No one went into family homes. All teaching happened in the clinic group room.

02

What they found

After the last class every parent hit 80 % fidelity on a PRT checklist.

Their kids doubled the number of useful words they said at home.

Gains showed up without any one-to-one therapist coaching.

03

How this fits with other research

Verschuur et al. (2019) later compared the same group format against individual parent coaching. Both styles raised child initiations, but only the group classes also lowered parent stress.

Tsiouri et al. (2012) used home-based DTT instead of group PRT and still saw first words pop out. The common thread is parents doing the work, not the setting.
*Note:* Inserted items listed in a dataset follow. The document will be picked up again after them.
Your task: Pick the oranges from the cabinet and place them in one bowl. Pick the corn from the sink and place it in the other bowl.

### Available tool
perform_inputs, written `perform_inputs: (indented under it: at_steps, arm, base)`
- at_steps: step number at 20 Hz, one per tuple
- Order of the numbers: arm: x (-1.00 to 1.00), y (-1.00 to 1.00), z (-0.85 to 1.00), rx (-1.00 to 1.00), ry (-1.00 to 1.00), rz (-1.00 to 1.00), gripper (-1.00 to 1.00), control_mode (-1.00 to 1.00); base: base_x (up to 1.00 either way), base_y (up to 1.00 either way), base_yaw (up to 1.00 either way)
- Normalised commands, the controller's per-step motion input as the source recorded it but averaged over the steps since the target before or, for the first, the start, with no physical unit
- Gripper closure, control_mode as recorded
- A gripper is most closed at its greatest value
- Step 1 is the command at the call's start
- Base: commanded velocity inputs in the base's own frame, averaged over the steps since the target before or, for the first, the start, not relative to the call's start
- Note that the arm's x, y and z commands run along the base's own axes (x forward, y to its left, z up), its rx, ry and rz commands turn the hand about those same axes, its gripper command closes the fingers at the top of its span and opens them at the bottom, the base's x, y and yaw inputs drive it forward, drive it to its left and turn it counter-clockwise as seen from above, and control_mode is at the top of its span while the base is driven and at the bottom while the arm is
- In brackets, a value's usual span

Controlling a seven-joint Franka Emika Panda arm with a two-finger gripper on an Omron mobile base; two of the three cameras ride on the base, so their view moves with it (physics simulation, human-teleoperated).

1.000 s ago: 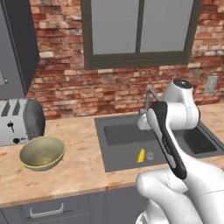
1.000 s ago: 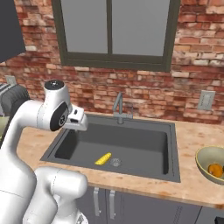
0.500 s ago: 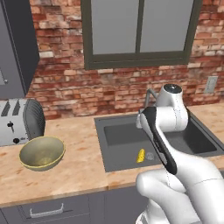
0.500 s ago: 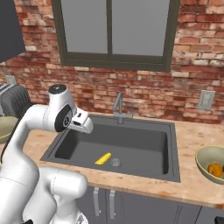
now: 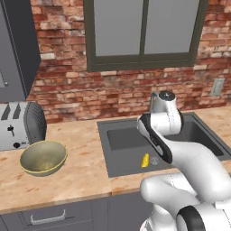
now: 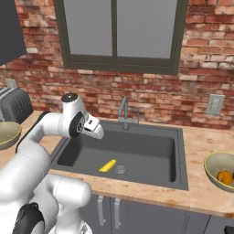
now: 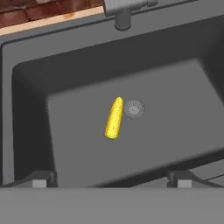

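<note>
Gripper (image 7: 112, 181) is wide open, nothing held, hovering above the sink (image 7: 26, 113) looking down into the basin

Corn (image 7: 113, 118) lies flat on the basin floor, just beside the round drain (image 7: 134, 109), apart from every wall. In the hand view it sits almost dead centre between the two fingertips (image 7: 40, 180) and ahead of them, so it's below and slightly forward of the tool. Long axis runs roughly along the view's vertical, tilted a little; the jaws span across it, so closing should land on the cob's sides. My read: mostly a straight descent, maybe a small wrist roll to square up

Corn: stubby tapered cylinder, bright yellow, pebbly kernels, likely to roll on the smooth matte dark-grey floor

Right base view: one bowl (image 6: 215, 170), glossy olive-tan, holds an orange (image 6: 223, 177). Left base view: the other bowl (image 5: 43, 157) empty by the toaster (image 5: 20, 124), probably the corn's destination
</note>
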Motion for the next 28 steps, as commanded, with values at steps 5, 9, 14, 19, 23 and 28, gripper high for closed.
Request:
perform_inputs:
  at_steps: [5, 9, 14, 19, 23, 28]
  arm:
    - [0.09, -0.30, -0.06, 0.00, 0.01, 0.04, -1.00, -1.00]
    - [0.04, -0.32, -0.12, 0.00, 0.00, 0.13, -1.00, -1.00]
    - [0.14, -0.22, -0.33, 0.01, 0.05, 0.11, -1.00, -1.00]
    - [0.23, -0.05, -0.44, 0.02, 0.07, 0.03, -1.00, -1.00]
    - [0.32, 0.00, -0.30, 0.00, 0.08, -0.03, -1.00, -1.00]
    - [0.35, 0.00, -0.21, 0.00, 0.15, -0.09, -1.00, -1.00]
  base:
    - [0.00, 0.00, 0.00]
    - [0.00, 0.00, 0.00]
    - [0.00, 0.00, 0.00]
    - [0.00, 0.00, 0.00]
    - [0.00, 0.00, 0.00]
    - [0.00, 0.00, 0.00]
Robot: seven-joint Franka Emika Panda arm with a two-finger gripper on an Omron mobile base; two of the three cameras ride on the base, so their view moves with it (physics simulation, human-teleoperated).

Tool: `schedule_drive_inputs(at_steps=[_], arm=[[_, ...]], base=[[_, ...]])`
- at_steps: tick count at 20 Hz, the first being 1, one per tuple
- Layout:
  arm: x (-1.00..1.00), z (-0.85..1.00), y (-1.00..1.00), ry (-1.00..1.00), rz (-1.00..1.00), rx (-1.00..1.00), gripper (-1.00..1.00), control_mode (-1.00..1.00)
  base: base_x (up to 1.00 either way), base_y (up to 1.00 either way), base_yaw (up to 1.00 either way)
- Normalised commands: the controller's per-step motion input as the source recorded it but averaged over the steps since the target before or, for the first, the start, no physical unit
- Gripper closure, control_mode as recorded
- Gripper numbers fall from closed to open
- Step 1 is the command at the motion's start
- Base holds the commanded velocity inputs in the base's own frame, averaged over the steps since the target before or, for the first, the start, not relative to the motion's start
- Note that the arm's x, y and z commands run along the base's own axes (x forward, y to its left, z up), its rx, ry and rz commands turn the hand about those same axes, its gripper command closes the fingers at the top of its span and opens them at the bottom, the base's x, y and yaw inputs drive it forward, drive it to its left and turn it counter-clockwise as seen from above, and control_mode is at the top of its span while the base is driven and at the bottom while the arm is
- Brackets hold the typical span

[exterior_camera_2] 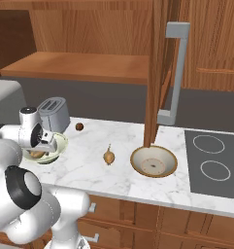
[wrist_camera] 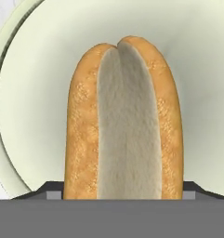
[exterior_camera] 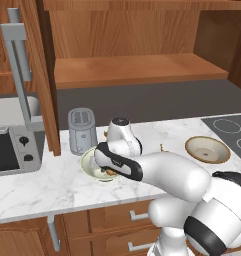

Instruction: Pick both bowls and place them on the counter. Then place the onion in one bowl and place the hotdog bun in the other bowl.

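Bun (wrist_camera: 124, 121) straight ahead of my gripper (exterior_camera: 108, 171), lying in the cream-white bowl (wrist_camera: 34, 93) with its pale split side facing me. My gripper hangs just over that bowl on the bench (exterior_camera: 37, 182); its jaws stand wide apart, one on either side of the bun, though whether they touch it I cannot tell. Well off to my right the onion (exterior_camera_2: 108, 156) sits on the marble, and beyond it the tan-brown bowl (exterior_camera_2: 154, 161).
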Motion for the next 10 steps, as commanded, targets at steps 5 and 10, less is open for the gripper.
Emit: schedule_drive_inputs(at_steps=[5,10], arm=[[0.00,-0.13,0.01,0.00,0.00,0.00,1.00,-1.00],[0.02,-0.14,0.02,0.01,0.00,0.00,1.00,-1.00]], base=[[0.00,0.00,0.00],[0.00,0.00,0.00]])
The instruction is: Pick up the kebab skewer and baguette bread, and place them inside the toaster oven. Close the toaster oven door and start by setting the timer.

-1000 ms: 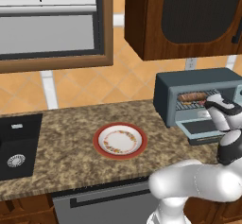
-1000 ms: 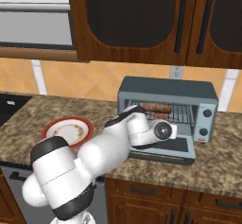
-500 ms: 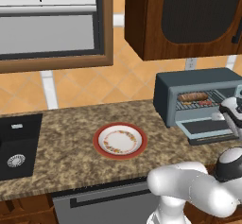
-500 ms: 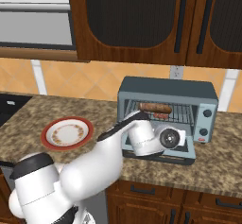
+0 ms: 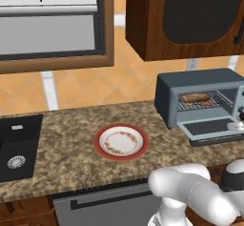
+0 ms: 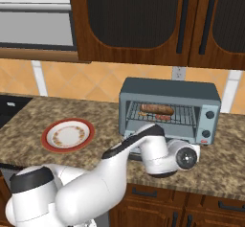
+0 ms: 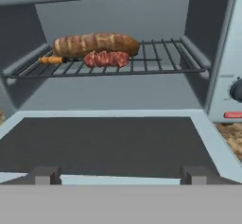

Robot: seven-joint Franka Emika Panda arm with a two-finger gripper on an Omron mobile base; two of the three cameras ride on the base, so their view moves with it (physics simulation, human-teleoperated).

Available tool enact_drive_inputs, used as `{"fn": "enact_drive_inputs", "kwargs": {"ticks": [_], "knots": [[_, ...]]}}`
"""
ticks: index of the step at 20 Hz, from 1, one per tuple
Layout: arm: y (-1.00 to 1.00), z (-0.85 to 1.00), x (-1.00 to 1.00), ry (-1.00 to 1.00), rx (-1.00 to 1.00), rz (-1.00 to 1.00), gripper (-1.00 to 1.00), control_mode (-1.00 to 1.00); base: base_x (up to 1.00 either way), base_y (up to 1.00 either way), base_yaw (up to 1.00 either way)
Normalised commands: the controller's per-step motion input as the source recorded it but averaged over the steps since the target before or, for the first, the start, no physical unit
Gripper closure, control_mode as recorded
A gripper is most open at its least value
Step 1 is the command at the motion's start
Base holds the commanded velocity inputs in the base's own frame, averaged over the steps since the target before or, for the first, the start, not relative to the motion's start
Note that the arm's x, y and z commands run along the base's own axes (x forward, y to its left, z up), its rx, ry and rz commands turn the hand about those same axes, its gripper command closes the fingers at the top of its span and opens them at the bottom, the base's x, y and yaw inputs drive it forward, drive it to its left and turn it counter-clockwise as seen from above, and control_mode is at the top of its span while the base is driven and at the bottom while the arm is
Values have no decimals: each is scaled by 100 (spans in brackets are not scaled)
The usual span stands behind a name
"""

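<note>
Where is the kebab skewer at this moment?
The kebab skewer lies on the wire rack inside the toaster oven, just in front of the baguette bread, toward the rack's left in the hand view.

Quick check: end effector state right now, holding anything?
End effector: open and empty, low in front of the dropped toaster oven door.

Toaster oven [image 6: 170, 108] mouth open, door [image 7: 108, 145] dropped flat in front, bare glass, free approach over it. Wire rack [image 7: 165, 57]: left and middle taken by baguette bread [image 7: 96, 43] with kebab skewer [image 7: 94, 58] just in front of it; right part of rack bare. Low roof above rack. Desk [image 5: 71, 148] left of oven open apart from plate [image 5: 120, 142]; sink [image 5: 16, 146] at far left.
</note>
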Motion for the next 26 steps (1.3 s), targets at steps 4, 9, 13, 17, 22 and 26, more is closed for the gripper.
{"fn": "enact_drive_inputs", "kwargs": {"ticks": [4, 9, 13, 17, 22, 26], "knots": [[-14, -9, -19, 0, 0, 7, -100, -100, 0, 0, 0], [-17, -19, -12, 0, 0, 6, -100, -100, 0, 0, 0], [-14, -30, -16, 0, 0, 6, -100, -100, 0, 0, 0], [-18, -33, -17, -2, 0, 6, -100, -100, 0, 0, 0], [-12, -32, -3, -5, 0, 4, -100, -100, 0, 0, 0], [-23, -29, 0, -10, 1, 6, -100, -100, 0, 0, 0]]}}
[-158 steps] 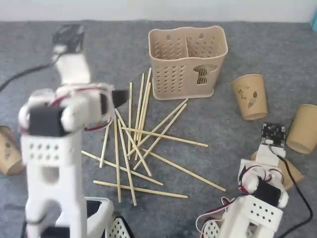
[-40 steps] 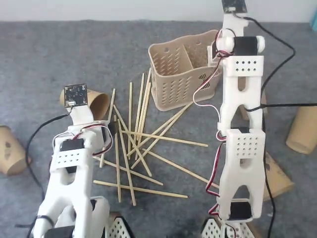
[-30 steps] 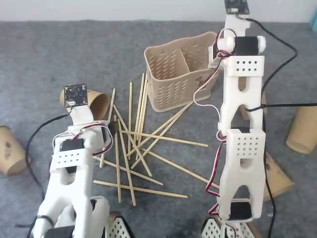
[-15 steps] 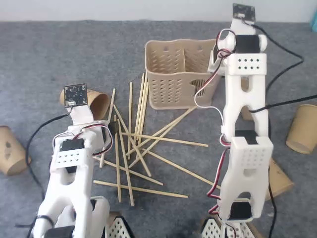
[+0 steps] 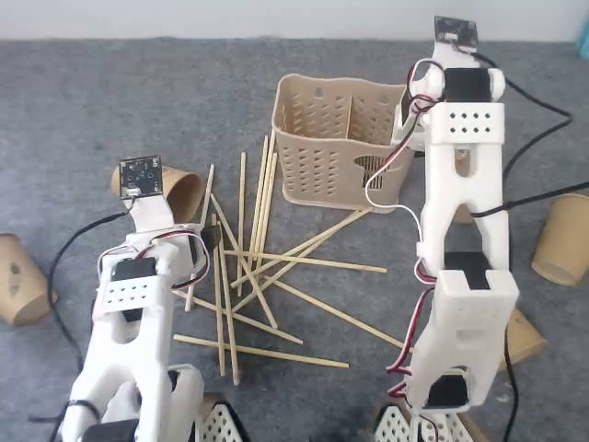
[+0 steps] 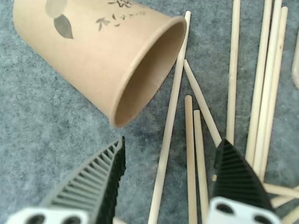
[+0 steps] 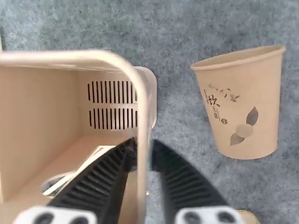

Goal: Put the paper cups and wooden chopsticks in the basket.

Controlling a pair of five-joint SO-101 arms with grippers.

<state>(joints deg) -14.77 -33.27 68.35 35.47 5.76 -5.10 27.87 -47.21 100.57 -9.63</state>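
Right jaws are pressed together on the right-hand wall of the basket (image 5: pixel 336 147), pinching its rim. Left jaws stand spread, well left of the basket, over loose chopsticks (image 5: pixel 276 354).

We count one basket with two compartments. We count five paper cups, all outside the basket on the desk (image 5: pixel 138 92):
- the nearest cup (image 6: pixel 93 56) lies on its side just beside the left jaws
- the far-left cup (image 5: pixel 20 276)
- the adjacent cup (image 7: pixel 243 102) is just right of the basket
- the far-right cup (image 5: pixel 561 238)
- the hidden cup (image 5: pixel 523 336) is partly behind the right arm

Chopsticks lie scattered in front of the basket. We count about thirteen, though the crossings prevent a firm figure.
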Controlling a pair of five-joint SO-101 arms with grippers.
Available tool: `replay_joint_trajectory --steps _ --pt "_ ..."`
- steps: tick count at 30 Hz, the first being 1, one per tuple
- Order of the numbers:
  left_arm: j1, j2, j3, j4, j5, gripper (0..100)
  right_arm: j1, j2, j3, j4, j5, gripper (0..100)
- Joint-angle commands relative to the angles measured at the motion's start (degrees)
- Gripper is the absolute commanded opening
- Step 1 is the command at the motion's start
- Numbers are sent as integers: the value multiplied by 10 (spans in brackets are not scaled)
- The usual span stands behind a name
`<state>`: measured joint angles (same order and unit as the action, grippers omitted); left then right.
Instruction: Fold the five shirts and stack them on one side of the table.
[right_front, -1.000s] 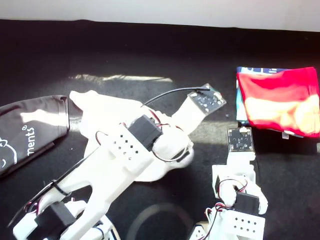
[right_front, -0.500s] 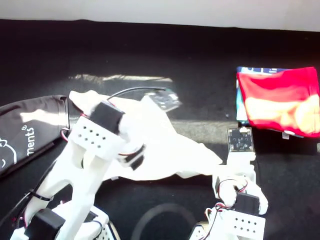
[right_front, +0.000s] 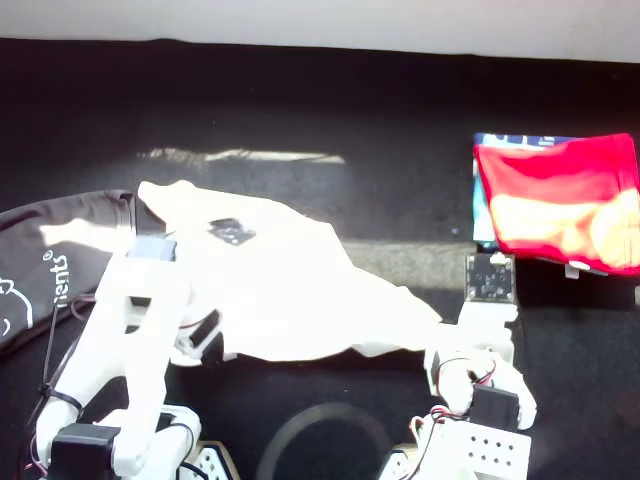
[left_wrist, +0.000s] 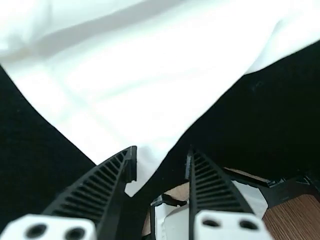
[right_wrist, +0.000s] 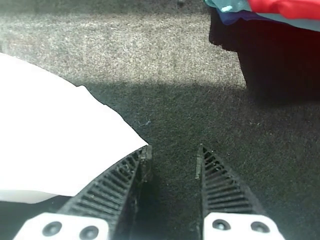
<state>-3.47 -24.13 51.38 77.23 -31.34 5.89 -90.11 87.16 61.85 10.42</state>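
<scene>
The job looks a little past halfway. At the right edge of the surface (right_front: 300, 100) a folded red shirt (right_front: 560, 200) lies squarely on top of a small stack, with blue cloth (right_front: 505, 139) showing under its far edge. How many shirts lie beneath it cannot be counted.

Two garments are left. A white shirt (right_front: 300, 290) lies spread and rumpled across the middle of the surface, unfolded, with soft ridges and one corner tapering toward the right arm. A black shirt (right_front: 50, 260) with pale print lies loose at the left edge, touching the white one.

The left gripper (left_wrist: 161, 152) hangs low over the near left hem of the white shirt. Its jaws are parted, with a tip of the hem lying between them but not pinched. The right gripper (right_wrist: 173, 149) is likewise released, over bare surface just beside the shirt's right corner.
</scene>
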Motion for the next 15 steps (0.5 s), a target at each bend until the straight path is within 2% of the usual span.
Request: replay_joint_trajectory --steps 1,5,11,15 --pt "-46 -17 30 -84 -5 171 -26 -1 -1 -4 -6 149" --pt "-91 -13 68 -168 -33 171 -44 -1 -1 -5 -6 149" --pt "-100 -13 124 -216 -37 171 -45 -1 0 -6 -7 149" --pt "-100 -13 124 -217 -36 169 -45 -1 25 -15 -7 149"
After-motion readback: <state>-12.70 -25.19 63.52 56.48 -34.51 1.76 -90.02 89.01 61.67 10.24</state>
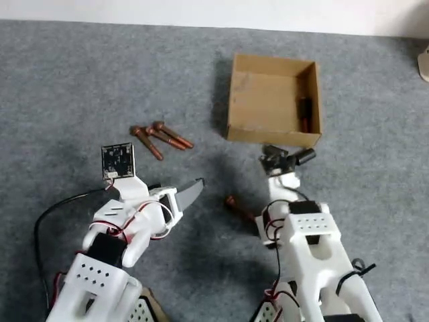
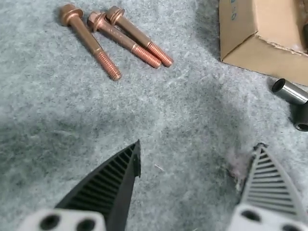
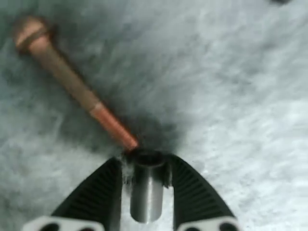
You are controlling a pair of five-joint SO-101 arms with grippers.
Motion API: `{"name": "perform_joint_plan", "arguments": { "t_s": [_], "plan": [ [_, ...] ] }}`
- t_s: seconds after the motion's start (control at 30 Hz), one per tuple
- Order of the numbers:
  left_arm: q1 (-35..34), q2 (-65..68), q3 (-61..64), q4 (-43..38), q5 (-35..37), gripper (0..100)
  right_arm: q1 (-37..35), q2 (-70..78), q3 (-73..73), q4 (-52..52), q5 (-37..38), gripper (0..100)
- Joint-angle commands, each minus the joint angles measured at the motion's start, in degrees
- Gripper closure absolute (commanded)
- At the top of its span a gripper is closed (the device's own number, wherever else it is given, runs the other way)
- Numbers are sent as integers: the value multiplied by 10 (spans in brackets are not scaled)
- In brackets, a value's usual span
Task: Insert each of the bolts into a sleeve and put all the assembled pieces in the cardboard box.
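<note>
My right gripper [image 3: 146, 161] is shut on a dark metal sleeve [image 3: 147, 192], held low over the grey mat. A copper bolt [image 3: 72, 86] lies on the mat with its threaded tip at the sleeve's mouth; this bolt [image 1: 238, 206] shows just left of the right arm [image 1: 305, 231]. Three more copper bolts [image 1: 161, 137] lie together beyond my left gripper [image 2: 198, 147], which is open and holds nothing, over bare mat. The cardboard box [image 1: 271, 137] stands at the back, with a dark piece [image 1: 305, 114] inside along its right wall.
Two loose dark sleeves [image 2: 289, 91] lie on the mat by the box's front corner, one of them [image 1: 305, 155] just ahead of the right arm. The three bolts [image 2: 110, 41] lie side by side. Grey mat stretches between the two arms.
</note>
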Motion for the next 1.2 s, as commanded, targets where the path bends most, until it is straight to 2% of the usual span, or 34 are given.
{"name": "perform_joint_plan", "arguments": {
  "t_s": [0.0,0.13,0.37,0.6,0.7,0.87,0.93,1.0,1.17],
  "plan": [
    [13,-7,-3,6,2,671,15,-60,-44,11,-10,995],
    [51,-7,-3,9,-32,668,12,-182,-89,109,-10,995],
    [61,-7,-3,6,-18,670,15,-304,-195,282,-10,995],
    [83,-7,26,14,139,671,15,-322,-212,354,-10,995],
    [81,-7,55,10,162,668,15,-348,-212,368,-10,995],
    [84,-8,58,1,223,695,15,-386,-210,364,-10,995],
    [76,-6,36,1,282,717,15,-390,-211,357,-20,995],
    [78,-2,17,4,337,751,15,-393,-210,327,-62,995],
    [78,-1,-38,84,399,762,15,-396,-208,305,-77,995]
  ]
}}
Burgio et al. (1986) proved written parent instructions alone can generalize skills at low cost. Boettcher adds language to that list and shows a cheap group model works for autism too.

04

Why it matters

You can run a short parent group, skip home visits, and still grow child language. Use the saved hours to serve more families on your wait list.

Free CEUs

Want CEUs on This Topic?

The ABA Clubhouse has 60+ free CEUs — live every Wednesday. Ethics, supervision & clinical topics.

Join Free →
→ Action — try this Monday

Pick three core PRT steps, script a 10-minute demo, and open a new six-week parent group next month.

02At a glance

Intervention
pivotal response treatment
Design
pre post no control
Population
autism spectrum disorder
Finding
positive

03Original abstract

The number of children diagnosed with autism spectrum disorders is increasing, necessitating the development of efficient treatment models. Research has demonstrated that parent-delivered behavioral interventions are a viable treatment model; however, little research has focused on teaching parents in groups. The aim of this study was to demonstrate that parents can learn Pivotal Response Training (PRT) in group therapy, resulting in correlated gains in children's language. Baseline and post-treatment data were obtained and examined for changes in (a) parent fidelity of PRT implementation, and (b) child functional verbal utterances. Significant differences were observed for both variables. These findings suggest that parents can learn PRT in a group format, resulting in correlated child language gains, thus future controlled studies are warranted.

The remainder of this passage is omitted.